But it is thought to happen rarely for free neutrons, in a process called bound beta decay.

The article here talks about bound beta decay, where it is proposed that for every one million free neutron decay events, on average only four will result in the formation of a hydrogen atom. In such cases, the electron resulting from the decay has energy smaller than $13.6 \ eV$ (binding energy of electron in hydrogen atom) and so can bind itself to the proton (hence the term "bound beta decay"). But in a significant majority of free neutron decay events, the energy of the resulting electron has energy $\approx 0.80 \ MeV$ which is significantly higher than that for the binding energy for the proton + electron state mentioned above.

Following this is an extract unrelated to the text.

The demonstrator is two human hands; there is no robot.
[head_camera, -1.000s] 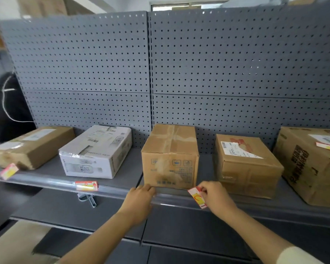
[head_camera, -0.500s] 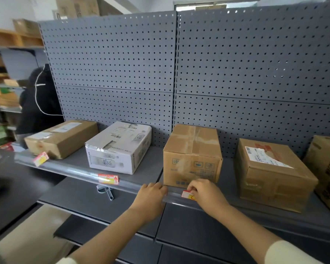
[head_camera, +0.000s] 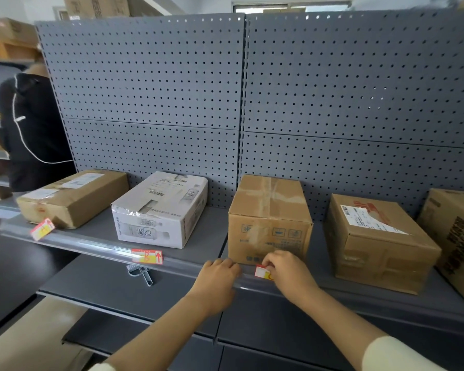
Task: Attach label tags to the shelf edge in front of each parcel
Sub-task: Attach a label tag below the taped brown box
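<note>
A grey shelf edge (head_camera: 97,243) runs in front of several parcels. My right hand (head_camera: 289,274) pinches a red, white and yellow label tag (head_camera: 262,271) against that edge, right below the taped brown box (head_camera: 269,220). My left hand (head_camera: 217,277) rests curled on the edge just left of the tag, fingers on the rail. A tag with a red arrow (head_camera: 147,257) sits on the edge below the white box (head_camera: 160,210). Another tag (head_camera: 42,229) hangs tilted below the flat brown box (head_camera: 73,198). At the right stand a labelled brown box (head_camera: 381,242) and a printed box (head_camera: 458,242).
Grey pegboard (head_camera: 172,89) backs the shelf. A lower grey shelf (head_camera: 105,285) juts out beneath, with a grey metal clip (head_camera: 142,274) hanging under the upper edge. A person in dark clothes (head_camera: 30,129) stands at the far left. Cartons sit on wooden shelving behind.
My right hand has brought the tag from the air down onto the shelf edge below the taped box. My left hand stays on the rail. My view has drifted left.
</note>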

In the following paper bound nuclear beta decay and the formation of hydrogen, details an experimental method to detect and observe bound beta decay, or BoB. The abstract reads

For many years neutron decay has been investigated as a possible pathway to the exploration of new physics. One such example is the bound beta-decay (BoB) of the neutron into a hydrogen atom and an anti-neutrino. This two-body decay mode offers a very elegant method to study neutrino helicities, just as the Goldhaber experiment has done. However, this rare decay has not yet been observed so far owing to the challenges of measuring a decay involving only electrically neutral particles with an estimated branching ratio of only 10-6 of the three-body decay mode. Specifically an intense source of thermal neutrons would be required for such an experiment, such as the FRMII in Garching, the ILL in Grenoble or the ESS in Lund. This paper provides a summary of the novel experimental scheme that we propose to observe the BoB neutron decay, addressing all necessary problems in a very coherent way.

I have never noticed this area of research and it is very interesting.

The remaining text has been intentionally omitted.